Records shown |
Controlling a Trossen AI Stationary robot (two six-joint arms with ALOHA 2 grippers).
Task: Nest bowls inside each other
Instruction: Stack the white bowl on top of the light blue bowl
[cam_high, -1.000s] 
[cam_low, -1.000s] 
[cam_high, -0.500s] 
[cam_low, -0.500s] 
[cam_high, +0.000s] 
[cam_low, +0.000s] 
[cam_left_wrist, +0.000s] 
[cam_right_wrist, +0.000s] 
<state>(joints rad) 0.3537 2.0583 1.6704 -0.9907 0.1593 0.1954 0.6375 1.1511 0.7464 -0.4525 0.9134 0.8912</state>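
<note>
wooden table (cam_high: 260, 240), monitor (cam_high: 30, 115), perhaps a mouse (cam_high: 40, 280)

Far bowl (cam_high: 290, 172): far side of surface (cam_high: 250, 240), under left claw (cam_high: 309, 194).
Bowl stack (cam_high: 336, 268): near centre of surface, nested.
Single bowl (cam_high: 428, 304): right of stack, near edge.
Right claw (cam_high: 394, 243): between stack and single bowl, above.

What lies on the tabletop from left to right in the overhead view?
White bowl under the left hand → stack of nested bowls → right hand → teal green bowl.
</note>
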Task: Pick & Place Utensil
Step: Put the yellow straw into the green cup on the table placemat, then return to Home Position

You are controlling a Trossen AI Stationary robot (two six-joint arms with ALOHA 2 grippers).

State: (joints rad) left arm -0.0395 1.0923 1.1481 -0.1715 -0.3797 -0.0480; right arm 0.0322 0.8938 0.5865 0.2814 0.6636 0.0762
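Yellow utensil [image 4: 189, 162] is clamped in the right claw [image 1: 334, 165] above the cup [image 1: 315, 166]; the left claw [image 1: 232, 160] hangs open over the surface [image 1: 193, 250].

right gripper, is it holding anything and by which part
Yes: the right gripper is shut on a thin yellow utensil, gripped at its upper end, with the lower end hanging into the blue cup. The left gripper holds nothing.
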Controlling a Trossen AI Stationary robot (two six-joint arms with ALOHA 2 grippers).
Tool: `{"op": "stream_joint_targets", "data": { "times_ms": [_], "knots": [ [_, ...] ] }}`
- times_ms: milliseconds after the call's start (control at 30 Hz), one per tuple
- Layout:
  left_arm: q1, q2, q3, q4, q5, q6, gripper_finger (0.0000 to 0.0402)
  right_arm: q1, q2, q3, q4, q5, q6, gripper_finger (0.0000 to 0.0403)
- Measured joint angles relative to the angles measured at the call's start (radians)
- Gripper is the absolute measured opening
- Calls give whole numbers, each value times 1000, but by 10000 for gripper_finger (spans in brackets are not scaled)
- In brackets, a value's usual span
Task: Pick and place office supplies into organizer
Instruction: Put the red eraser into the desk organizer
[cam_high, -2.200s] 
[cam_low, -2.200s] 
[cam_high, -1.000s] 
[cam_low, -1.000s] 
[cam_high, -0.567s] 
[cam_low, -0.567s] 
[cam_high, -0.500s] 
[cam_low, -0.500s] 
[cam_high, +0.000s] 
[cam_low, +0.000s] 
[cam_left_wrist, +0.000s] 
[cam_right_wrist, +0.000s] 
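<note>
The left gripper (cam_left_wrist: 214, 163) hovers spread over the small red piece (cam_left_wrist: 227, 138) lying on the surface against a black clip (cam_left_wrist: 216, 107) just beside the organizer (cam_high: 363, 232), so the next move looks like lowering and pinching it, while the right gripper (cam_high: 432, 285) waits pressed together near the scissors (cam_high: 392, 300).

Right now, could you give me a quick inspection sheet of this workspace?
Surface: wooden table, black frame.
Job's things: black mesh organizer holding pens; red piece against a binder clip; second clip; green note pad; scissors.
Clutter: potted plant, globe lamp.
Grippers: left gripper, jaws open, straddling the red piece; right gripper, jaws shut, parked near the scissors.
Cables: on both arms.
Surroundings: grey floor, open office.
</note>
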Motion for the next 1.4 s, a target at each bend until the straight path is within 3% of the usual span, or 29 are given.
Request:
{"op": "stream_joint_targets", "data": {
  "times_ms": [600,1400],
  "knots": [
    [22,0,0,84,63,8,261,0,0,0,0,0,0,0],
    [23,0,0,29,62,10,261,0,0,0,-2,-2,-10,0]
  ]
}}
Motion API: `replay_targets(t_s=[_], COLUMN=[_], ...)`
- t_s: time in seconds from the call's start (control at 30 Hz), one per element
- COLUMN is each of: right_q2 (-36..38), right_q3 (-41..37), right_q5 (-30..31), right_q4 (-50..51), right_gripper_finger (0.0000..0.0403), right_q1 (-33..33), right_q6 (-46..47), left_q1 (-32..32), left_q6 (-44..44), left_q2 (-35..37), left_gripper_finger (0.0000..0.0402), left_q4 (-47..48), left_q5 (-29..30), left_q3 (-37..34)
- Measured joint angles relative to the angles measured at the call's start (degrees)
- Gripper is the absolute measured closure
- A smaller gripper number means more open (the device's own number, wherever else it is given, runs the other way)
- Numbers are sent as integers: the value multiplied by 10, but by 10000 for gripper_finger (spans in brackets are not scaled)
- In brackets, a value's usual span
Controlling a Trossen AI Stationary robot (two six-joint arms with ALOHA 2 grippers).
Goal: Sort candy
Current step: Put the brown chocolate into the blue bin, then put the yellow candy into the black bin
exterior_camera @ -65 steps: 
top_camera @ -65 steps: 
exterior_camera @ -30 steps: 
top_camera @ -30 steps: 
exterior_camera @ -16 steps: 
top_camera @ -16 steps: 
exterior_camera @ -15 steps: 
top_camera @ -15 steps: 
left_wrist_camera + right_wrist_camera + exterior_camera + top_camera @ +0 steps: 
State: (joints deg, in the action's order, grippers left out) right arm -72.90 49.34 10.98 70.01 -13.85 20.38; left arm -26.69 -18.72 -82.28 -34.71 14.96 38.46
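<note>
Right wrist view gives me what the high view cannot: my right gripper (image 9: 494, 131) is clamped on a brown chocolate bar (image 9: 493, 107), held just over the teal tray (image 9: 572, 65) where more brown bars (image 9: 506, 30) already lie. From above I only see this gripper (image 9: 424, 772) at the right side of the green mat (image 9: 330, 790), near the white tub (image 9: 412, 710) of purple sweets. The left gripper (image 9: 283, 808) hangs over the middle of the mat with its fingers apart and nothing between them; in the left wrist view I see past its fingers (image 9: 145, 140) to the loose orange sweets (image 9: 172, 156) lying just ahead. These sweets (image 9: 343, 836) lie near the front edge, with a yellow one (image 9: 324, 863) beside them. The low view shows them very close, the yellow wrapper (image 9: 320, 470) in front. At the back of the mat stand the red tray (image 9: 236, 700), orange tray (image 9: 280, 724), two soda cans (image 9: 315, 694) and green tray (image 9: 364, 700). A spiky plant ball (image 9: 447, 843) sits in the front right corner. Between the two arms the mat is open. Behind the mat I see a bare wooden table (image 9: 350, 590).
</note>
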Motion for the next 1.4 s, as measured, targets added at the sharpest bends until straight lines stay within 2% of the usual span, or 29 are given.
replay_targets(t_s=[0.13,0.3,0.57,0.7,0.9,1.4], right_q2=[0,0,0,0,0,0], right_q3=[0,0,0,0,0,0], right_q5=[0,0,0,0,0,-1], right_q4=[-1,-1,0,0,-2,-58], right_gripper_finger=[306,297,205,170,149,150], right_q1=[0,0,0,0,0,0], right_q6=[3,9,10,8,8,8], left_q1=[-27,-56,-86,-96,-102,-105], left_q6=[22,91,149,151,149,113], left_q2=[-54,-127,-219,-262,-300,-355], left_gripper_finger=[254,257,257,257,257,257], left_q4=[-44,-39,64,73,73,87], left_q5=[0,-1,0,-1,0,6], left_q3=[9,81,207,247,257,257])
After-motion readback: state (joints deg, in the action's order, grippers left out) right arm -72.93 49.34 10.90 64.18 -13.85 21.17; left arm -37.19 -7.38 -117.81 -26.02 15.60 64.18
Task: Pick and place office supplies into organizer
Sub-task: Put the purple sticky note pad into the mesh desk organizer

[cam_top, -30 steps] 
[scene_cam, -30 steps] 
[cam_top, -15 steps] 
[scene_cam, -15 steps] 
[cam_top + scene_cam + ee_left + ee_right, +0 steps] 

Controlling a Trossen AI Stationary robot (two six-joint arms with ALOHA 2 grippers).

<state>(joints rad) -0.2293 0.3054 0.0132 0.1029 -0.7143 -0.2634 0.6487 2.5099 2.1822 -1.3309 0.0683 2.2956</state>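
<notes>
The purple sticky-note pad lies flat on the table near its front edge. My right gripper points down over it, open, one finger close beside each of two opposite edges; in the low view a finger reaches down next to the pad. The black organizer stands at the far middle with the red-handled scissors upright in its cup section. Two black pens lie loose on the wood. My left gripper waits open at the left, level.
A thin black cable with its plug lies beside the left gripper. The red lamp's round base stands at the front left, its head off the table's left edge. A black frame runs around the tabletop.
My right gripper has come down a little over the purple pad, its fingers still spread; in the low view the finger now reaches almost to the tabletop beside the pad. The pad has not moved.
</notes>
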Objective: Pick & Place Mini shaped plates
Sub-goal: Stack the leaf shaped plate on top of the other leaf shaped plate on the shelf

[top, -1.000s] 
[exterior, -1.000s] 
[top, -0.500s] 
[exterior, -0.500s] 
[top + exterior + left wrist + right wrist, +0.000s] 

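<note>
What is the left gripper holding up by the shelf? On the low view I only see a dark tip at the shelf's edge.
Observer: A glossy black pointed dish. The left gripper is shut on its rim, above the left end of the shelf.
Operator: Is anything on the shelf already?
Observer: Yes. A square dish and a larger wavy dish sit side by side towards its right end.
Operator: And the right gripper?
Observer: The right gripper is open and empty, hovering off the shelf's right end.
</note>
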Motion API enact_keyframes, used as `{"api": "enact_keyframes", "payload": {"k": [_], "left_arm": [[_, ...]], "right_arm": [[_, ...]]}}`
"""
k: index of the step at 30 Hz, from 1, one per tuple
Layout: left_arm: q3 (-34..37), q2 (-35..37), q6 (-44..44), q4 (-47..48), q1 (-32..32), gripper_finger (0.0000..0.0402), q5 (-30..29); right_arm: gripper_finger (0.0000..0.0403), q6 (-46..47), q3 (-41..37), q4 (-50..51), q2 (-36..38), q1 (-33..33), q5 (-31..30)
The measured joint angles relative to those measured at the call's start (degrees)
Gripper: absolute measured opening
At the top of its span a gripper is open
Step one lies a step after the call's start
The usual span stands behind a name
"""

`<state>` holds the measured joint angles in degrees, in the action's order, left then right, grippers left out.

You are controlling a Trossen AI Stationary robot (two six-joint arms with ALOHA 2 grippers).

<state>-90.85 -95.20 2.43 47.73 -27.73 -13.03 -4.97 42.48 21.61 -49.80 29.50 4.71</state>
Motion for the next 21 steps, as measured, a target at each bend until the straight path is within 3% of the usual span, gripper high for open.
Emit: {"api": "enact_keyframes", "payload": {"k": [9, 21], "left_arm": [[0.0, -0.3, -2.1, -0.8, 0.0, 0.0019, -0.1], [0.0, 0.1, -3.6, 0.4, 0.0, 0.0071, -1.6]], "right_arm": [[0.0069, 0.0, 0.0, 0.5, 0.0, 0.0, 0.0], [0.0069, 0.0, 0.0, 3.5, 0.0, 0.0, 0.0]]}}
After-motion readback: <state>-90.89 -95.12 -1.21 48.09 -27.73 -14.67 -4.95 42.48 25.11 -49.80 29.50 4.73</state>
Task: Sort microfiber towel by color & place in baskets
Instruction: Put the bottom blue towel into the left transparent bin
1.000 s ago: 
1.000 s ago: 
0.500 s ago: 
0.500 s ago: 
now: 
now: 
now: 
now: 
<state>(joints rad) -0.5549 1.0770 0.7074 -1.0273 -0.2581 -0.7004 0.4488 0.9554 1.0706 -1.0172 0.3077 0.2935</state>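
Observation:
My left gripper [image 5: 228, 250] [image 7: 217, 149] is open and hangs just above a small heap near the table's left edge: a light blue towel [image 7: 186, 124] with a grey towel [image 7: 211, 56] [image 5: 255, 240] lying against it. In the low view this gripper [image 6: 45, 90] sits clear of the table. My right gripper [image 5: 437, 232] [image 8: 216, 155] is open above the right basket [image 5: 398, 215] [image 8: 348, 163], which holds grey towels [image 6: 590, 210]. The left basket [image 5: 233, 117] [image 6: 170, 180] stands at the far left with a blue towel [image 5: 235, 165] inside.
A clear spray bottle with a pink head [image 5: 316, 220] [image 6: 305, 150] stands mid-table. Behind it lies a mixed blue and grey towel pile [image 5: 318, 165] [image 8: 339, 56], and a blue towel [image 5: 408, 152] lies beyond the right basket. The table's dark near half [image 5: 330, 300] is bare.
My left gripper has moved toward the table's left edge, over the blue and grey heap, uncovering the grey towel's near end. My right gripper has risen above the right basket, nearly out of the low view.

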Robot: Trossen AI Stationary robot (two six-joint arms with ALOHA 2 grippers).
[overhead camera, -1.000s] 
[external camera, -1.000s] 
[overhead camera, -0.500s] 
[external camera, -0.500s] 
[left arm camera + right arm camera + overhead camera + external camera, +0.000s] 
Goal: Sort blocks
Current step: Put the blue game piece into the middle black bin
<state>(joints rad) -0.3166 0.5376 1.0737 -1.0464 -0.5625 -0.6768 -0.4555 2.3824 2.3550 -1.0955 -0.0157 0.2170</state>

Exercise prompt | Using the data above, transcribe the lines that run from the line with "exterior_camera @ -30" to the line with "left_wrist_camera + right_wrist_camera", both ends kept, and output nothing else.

Result below |
exterior_camera @ -30 steps: 
top_camera @ -30 steps: 
exterior_camera @ -16 steps: 
top_camera @ -16 steps: 
exterior_camera @ -15 steps: 
top_camera @ -15 steps: 
left_wrist_camera + right_wrist_camera + exterior_camera + top_camera @ +0 steps: 

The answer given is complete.